Machen wir uns nichts vor, die traditionelle Nutzung dieses Landes, das von Generationen von Palmeras und Palmeros mit Hingabe gepflügt und gepflegt wurde, ist nachhaltig. Dieses Land ist nicht verlassen, es wird immer noch genutzt und stärkt die Haushaltskasse der einheimischen Familien. Ausgenommen natürlich die Grundstücke, die vor etwa zwei Jahrzehnten aus Angst vor Enteignung verkauft wurden.
Vor zwanzig Jahren erhielt die Mutter von Adal Besuch von einem Mann. Mit großer Sorge hörte sie sich sein Angebot an. Sie wurde vor die Wahl gestellt, entweder den Hof und das Haus zu verkaufen, oder sie würden es später für wenig Geld enteignen. Sie war nicht die einzige, die solche Besuche erhielt.

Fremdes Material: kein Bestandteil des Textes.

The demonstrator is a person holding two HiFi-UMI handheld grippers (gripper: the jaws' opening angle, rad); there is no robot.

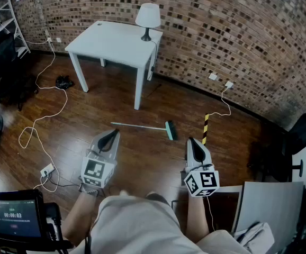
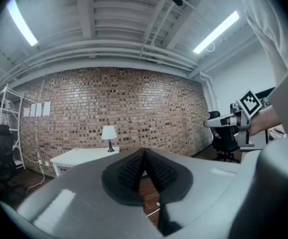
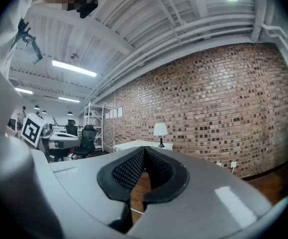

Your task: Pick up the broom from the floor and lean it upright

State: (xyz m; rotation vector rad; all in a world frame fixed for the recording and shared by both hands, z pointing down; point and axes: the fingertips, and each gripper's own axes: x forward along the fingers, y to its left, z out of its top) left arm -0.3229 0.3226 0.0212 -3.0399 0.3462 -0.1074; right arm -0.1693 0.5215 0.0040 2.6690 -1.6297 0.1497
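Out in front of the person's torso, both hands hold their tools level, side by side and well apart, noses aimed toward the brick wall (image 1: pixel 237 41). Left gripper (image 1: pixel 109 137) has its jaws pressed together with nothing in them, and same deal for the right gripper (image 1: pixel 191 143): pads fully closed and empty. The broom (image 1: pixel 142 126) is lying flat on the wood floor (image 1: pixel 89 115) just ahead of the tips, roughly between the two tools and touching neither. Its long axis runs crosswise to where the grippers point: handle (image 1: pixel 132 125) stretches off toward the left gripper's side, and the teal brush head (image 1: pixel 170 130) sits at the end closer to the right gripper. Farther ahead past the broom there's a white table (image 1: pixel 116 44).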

La Pavona in San Isidro ist eine Kulturlandschaft, die Teil unserer Identität ist, die Wohlstand schafft, indem sie das Einkommen und die Speisekammern der Familien ergänzt, die sie pflegen, schützen und lieben. Laut dem Kulturministerium ist die Kulturlandschaft „das Ergebnis des Zusammenwirkens von Menschen und natürlicher Umwelt im Laufe der Zeit, dessen Ausdruck ein Gebiet ist, das wegen seiner kulturellen Qualitäten wahrgenommen und geschätzt wird, das Produkt eines Prozesses und Träger der Identität einer Gemeinschaft ist“.
Sie werden mir wohl zustimmen, dass das oben Gesagte ein Teil dieses Erbes ist, das im Übrigen uns allen gehört, und ich hege die Befürchtung, dass es uns genommen werden könnte. Ich rufe die Einwohner dieser Gemeinde auf, sich gegen die Zerstörung von La Pavona auszusprechen. Verteidigen wir das Erbe, das Generationen von Breñuscos kultiviert und von dem sie gelebt haben und weiterhin leben.

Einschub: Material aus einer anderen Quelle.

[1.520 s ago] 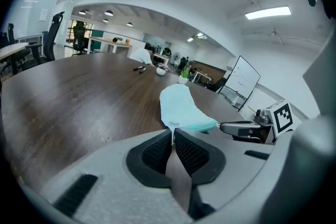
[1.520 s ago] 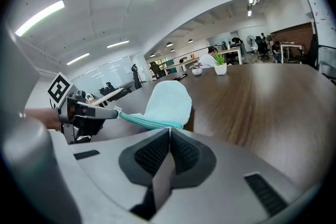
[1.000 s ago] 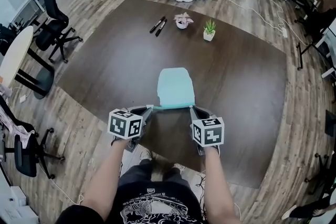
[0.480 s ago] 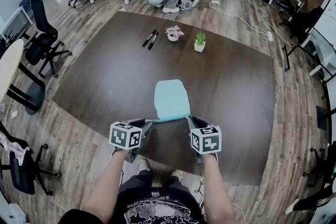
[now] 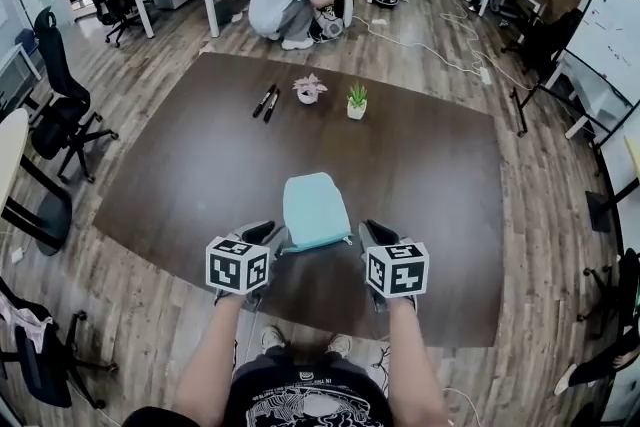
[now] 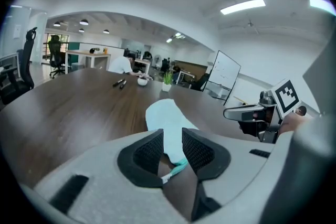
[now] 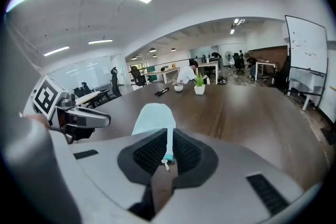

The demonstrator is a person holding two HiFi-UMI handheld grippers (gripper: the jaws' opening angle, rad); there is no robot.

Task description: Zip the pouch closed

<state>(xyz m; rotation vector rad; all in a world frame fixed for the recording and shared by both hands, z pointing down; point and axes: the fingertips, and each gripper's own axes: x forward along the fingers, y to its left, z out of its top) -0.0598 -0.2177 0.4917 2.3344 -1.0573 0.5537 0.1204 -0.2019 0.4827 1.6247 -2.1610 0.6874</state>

Ein Ort von solchem Wert darf nicht zerstört werden, um Luxusvillen, private Swimmingpools, Wohnungen, ein Makroresort und einen Golfplatz zu bauen. Den gleichen Appell richte ich an die Mitarbeiterinnen und Mitarbeiter unserer lokalen Behörden, die in dieser Gemeinde geboren und aufgewachsen sind und sich von dem ernähren, was das Land uns gibt.
Wir müssen uns zusammentun, um dieses Erbe, das Teil unserer Identität ist, zu erhalten. Denn das, was hier im Gange ist, ist keine Kleinigkeit.
Gezeichnet
Ana Belén García Sánchez
Ana Belén García Sánchez ist Pädagogin und hat zwei Masterabschlüsse – einen in Familienmediation, und der andere heißt „Erziehen und Führen in einer sozialen und ökologischen Wirtschaft“. Ana hat schon in verschiedenen Bereichen des Bildungswesens gearbeitet. Vor kurzem war sie in einem Notfallprogramm der kanarischen Regierung mit Familien mit Kindern tätig, die vom Vulkan betroffen waren.